Et voici la pire nouvelle : « L’augmentation du rayonnement solaire absorbé (ASR) est la cause du déséquilibre énergétique terrestre (EEI) depuis 2020, et il est presque deux fois plus élevé que durant la première décennie du XXIe siècle. Selon ces nouvelles données, le réchauffement climatique prévu pour 2010-2030 devrait être 50 à 100 % plus important que celui observé entre 1970 et 2010. » (James Hansen, Global Warming Acceleration : Hope vs Hopium, 29 mars 2024)

Évidemment, la Grande Barrière de corail ne pourra pas survivre à un réchauffement 50 à 100 % plus intense d’ici 2030. Qui plus est, on ignore les conséquences que cela aura sur l’Amazonie, l’Antarctique, le pergélisol arctique et le Groenland.

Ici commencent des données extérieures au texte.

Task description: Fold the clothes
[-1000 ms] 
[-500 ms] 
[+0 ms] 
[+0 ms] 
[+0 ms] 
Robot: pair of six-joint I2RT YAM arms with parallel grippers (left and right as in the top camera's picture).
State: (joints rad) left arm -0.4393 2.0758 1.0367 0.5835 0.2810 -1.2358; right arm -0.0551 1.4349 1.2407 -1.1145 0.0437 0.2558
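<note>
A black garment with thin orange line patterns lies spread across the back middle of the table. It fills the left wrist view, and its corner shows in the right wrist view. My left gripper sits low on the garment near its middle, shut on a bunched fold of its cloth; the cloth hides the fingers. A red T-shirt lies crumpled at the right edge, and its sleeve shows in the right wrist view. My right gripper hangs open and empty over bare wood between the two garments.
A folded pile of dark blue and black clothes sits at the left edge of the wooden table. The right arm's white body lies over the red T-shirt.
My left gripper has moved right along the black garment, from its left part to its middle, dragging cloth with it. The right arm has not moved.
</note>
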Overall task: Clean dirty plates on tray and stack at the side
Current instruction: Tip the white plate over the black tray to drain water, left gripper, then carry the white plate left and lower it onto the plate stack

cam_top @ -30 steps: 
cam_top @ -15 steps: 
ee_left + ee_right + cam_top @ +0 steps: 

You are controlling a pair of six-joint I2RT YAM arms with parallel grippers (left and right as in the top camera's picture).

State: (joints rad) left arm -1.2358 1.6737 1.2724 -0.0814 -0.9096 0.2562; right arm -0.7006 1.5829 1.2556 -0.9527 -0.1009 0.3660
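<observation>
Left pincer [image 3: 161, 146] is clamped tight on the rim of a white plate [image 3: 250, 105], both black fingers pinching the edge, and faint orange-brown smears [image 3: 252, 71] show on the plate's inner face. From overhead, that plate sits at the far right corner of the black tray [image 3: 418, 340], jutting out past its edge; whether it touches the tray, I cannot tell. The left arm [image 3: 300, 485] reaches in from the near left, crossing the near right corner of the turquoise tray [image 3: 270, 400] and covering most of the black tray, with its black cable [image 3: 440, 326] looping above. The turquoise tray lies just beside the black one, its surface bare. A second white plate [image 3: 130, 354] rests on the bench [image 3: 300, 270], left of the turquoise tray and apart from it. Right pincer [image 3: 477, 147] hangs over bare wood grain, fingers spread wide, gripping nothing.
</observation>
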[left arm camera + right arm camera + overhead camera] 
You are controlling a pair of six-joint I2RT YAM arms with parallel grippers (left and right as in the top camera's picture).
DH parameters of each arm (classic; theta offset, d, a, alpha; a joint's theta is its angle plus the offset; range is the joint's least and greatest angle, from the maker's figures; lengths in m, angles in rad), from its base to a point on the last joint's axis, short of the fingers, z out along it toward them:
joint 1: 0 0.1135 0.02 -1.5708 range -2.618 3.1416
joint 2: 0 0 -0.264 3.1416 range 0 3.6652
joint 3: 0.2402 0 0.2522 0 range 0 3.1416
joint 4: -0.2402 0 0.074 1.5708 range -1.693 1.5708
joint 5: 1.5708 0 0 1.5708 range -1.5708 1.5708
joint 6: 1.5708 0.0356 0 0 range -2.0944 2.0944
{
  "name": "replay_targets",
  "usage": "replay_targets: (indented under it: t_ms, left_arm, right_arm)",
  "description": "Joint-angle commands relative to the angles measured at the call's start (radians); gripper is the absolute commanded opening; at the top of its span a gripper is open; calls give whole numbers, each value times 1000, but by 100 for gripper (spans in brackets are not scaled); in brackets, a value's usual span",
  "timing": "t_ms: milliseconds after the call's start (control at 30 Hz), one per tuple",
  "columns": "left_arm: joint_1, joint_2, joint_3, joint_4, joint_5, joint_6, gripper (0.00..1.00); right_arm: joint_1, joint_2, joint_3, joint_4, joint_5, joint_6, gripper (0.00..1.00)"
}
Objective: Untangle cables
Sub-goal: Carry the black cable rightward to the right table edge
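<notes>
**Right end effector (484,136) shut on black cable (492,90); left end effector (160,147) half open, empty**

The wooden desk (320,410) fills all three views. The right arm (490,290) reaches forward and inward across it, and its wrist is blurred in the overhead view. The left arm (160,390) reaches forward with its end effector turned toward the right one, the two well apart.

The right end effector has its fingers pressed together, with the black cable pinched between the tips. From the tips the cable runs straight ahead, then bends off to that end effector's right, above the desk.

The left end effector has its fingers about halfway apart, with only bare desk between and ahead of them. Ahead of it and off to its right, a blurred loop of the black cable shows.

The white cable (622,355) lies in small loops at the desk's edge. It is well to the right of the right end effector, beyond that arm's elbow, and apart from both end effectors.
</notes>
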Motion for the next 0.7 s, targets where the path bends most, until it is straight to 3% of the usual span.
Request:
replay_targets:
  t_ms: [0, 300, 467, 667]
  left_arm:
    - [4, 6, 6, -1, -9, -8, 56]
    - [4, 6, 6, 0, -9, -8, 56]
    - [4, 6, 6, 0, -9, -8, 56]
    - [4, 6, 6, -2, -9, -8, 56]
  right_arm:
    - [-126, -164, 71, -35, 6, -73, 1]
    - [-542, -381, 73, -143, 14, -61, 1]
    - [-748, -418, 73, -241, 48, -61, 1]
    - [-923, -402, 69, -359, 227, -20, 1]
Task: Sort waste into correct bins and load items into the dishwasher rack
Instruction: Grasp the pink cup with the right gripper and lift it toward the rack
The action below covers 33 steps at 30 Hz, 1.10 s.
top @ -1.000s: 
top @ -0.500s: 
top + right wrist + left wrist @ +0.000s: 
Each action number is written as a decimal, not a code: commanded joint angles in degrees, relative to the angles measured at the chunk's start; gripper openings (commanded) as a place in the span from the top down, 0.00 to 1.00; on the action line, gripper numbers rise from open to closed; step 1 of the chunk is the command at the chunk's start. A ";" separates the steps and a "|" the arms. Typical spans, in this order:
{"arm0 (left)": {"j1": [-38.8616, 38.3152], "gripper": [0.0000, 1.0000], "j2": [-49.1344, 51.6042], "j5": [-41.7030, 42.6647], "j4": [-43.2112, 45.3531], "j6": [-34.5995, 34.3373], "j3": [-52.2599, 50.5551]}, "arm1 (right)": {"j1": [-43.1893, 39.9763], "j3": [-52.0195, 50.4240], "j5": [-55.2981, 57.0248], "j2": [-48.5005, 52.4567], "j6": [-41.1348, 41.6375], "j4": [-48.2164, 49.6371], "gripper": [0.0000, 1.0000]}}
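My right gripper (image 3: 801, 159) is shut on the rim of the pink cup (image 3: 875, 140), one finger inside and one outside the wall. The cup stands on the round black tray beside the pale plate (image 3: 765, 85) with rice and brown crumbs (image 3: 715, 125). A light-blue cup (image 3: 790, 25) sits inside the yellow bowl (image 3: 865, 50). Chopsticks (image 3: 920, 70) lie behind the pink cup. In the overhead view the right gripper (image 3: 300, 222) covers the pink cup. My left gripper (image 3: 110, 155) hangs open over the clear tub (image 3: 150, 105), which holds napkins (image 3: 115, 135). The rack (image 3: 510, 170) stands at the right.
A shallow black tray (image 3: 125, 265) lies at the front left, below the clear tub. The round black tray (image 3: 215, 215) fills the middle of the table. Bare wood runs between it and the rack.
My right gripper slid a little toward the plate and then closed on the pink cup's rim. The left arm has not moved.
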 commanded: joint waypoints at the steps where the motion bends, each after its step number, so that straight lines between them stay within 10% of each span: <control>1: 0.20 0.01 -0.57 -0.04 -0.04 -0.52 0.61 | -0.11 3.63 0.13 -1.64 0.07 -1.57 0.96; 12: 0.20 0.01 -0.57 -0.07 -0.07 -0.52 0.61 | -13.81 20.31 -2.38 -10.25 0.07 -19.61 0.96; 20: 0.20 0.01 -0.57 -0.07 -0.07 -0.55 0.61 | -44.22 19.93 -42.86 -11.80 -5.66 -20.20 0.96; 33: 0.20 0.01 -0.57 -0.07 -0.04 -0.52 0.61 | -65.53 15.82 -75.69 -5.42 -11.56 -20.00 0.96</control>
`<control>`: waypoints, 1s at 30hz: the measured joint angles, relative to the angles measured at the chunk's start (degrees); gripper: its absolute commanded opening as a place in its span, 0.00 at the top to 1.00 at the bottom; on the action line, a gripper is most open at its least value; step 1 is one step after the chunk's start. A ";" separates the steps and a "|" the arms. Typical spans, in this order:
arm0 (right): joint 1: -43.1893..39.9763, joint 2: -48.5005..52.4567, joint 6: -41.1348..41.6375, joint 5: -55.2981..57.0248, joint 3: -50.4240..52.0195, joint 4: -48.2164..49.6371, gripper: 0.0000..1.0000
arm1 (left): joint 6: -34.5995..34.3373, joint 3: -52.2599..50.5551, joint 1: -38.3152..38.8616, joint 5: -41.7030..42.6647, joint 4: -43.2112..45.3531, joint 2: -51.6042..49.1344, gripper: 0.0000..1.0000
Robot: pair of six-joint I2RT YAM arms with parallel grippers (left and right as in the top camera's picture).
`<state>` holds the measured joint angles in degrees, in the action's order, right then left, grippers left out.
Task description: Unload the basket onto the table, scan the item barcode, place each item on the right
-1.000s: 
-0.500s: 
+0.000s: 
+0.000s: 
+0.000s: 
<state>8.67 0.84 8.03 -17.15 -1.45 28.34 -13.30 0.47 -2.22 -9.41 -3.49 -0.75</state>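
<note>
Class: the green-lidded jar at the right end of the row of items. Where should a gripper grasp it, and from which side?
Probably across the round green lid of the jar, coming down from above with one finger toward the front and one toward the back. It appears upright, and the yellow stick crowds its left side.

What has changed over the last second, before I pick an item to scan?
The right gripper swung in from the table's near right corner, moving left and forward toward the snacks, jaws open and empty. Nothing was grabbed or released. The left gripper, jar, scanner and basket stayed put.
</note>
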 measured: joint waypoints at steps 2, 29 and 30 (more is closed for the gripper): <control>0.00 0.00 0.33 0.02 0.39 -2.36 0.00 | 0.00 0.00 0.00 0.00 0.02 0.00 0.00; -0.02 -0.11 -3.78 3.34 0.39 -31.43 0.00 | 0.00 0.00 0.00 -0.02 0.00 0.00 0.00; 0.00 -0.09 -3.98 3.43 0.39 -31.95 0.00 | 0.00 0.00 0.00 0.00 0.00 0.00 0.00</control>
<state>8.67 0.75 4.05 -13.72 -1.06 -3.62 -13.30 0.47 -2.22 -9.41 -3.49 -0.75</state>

Un an après la déclaration du Columbia Earth Institute selon laquelle le réchauffement de la planète pour la période 2010-2030 devrait être supérieur de 50 à 100 %, les États-Unis ont malgré tout décidé d’abandonner la lutte contre le réchauffement climatique le 20 janvier dernier. Un désastre absolu !

Le reste du monde prendra-t-il des mesures pour empêcher la disparition des écosystèmes qui ne peuvent pas tolérer des températures extrêmes, comme la Grande Barrière de corail, le Groenland, l’Antarctique et le pergélisol arctique (qui émet déjà du CO2) ? Ou encore les grands fleuves européens (Rhin, Danube, Pô, Rhône) qui subissent des sécheresses historiques ; les glaciers de l’Himalaya, indispensables aux fleuves d’Asie du Sud-Est, qui fondent à une vitesse alarmante ; ou encore la forêt amazonienne, qui fait face à des épisodes de sécheresse sévères et qui, maintenant, émet autant de CO2 que les voitures, les trains et les avions. Comment éviter que ces écosystèmes s’effondrent ? Ils sont déjà bien éméchés.